> BRIEF: Return every line from the listing where the word "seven" occurs.

> INFORMATION PROVIDED:
┏━━
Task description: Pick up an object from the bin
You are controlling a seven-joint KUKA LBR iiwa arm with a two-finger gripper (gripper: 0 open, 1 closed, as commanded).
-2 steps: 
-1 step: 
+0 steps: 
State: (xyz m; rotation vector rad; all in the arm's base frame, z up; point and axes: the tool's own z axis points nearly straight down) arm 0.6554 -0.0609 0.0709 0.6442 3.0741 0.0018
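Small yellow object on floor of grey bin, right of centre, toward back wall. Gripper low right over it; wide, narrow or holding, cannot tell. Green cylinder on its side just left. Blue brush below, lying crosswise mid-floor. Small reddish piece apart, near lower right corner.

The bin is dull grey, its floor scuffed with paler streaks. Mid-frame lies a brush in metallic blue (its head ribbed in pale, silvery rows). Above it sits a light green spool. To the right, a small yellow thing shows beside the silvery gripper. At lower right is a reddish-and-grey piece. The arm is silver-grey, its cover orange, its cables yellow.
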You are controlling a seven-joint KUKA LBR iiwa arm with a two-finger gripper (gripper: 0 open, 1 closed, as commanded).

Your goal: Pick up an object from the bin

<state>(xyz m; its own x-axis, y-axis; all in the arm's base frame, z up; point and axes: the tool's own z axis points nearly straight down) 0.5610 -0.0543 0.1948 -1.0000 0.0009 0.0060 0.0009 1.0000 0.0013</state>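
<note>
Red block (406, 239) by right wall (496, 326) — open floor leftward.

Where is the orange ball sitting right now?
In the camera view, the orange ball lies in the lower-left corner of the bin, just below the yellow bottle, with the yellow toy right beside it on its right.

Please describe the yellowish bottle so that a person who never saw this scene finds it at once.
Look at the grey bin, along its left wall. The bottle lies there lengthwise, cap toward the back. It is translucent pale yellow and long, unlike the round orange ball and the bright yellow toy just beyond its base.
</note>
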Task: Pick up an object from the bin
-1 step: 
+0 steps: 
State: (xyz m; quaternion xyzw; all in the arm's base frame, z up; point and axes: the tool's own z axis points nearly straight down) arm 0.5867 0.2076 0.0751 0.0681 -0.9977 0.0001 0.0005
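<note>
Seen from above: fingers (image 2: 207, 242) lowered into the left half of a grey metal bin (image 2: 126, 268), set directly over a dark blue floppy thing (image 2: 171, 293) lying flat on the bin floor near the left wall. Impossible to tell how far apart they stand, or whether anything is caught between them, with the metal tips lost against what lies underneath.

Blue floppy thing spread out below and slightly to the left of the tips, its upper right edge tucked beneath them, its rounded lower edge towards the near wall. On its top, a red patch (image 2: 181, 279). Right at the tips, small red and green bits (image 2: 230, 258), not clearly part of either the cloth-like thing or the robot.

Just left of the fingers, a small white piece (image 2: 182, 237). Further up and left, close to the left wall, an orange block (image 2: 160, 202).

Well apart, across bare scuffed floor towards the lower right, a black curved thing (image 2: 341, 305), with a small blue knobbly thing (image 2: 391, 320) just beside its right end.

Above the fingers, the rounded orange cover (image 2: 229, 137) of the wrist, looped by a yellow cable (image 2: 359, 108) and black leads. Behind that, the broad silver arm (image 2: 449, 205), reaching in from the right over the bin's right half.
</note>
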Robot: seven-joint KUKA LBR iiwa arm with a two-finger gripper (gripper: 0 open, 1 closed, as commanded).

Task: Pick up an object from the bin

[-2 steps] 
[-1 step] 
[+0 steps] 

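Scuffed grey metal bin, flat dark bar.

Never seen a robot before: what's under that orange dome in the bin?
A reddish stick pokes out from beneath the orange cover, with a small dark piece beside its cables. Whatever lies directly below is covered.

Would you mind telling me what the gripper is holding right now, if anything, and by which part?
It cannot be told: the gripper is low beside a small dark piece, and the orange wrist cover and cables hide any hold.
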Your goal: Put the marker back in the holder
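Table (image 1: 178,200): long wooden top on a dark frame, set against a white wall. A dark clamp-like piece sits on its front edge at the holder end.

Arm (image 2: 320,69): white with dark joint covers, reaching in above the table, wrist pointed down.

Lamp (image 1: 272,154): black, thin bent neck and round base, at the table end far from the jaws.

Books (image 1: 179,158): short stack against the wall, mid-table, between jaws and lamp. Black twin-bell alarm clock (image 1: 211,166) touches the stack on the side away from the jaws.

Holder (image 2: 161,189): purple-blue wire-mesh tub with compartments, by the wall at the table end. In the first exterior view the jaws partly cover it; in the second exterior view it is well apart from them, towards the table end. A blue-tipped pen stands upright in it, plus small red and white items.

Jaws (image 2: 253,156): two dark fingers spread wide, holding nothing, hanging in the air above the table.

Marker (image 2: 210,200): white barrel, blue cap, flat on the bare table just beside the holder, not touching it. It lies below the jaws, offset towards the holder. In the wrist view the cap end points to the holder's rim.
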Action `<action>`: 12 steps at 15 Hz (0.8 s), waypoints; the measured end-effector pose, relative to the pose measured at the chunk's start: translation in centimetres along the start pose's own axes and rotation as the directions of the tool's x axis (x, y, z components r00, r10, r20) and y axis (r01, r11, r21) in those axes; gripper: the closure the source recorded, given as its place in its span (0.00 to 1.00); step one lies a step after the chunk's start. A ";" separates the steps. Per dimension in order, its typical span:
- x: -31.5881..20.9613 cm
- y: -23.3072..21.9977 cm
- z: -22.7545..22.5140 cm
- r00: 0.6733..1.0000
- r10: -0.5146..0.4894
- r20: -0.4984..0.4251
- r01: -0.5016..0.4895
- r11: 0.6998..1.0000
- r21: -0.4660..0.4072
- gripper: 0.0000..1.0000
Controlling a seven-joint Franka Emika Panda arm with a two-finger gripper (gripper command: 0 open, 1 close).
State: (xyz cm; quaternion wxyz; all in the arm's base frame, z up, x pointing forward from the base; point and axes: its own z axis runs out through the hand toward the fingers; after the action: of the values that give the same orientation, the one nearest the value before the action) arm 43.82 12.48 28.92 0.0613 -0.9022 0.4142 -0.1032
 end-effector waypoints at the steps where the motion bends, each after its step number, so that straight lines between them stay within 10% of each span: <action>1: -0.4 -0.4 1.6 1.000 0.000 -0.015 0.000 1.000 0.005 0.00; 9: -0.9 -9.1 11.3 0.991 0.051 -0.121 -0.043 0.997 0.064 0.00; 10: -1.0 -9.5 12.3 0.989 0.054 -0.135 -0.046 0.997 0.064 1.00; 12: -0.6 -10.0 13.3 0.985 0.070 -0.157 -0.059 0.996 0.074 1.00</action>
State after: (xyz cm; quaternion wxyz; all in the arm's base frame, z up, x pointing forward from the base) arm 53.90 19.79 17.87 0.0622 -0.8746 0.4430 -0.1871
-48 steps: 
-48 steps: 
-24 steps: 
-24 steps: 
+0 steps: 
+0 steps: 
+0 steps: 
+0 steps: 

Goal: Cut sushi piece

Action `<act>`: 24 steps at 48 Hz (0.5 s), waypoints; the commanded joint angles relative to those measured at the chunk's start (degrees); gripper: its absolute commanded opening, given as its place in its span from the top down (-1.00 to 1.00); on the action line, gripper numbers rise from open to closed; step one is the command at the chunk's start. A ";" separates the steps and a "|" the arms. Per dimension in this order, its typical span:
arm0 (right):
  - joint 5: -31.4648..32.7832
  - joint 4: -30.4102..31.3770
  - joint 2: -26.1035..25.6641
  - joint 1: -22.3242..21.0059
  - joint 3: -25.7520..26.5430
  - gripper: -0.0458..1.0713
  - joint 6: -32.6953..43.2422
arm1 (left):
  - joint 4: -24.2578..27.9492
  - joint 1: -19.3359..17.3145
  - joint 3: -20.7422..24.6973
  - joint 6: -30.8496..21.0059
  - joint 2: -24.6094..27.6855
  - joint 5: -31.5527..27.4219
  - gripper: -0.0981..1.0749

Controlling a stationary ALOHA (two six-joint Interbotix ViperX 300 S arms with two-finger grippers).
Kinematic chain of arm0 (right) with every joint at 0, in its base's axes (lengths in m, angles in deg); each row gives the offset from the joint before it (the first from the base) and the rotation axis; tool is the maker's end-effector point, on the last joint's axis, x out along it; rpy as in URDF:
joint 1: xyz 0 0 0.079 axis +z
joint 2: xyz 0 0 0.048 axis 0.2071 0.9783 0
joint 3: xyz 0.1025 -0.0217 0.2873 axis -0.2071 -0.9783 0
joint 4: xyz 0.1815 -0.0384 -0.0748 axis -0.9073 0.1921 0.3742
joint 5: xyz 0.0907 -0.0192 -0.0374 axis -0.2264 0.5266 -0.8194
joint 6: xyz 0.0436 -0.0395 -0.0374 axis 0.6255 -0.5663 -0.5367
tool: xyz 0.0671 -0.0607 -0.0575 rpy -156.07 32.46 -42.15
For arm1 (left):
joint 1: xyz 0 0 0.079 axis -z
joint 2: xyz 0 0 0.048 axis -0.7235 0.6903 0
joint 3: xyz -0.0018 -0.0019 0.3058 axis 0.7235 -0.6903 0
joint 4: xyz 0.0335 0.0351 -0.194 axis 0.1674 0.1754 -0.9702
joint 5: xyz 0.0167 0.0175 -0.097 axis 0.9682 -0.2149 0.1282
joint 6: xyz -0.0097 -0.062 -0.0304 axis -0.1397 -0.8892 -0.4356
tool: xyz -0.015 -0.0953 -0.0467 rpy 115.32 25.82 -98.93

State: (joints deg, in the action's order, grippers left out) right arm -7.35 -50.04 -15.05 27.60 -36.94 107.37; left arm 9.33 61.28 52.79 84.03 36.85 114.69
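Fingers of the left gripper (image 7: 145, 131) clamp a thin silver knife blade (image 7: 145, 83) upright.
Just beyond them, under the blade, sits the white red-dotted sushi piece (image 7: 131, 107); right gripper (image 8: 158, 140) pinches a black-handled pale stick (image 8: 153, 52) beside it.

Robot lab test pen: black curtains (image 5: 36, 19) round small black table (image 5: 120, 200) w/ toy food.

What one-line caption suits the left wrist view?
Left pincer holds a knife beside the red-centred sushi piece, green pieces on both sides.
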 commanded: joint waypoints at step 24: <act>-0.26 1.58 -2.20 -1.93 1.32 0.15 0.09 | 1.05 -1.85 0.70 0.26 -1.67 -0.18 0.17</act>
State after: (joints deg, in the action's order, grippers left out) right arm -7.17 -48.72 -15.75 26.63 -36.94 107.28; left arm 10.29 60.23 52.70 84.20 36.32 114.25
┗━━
> OUTPUT FOR THIS TASK:
You are controlling a seven-joint KUKA LBR iiwa arm with a two-finger gripper (gripper: 0 open, 1 closed, as commanded).
You are controlling a seven-joint KUKA LBR iiwa arm with a two-finger gripper (gripper: 0 open, 1 closed, as commanded).
Robot: seven-joint KUKA LBR iiwa arm with a two-finger gripper (gripper: 0 open, 1 closed, as commanded).
Controlling a seven-joint Franka Emika Panda arm with a two-finger gripper (gripper command: 0 open, 1 close).

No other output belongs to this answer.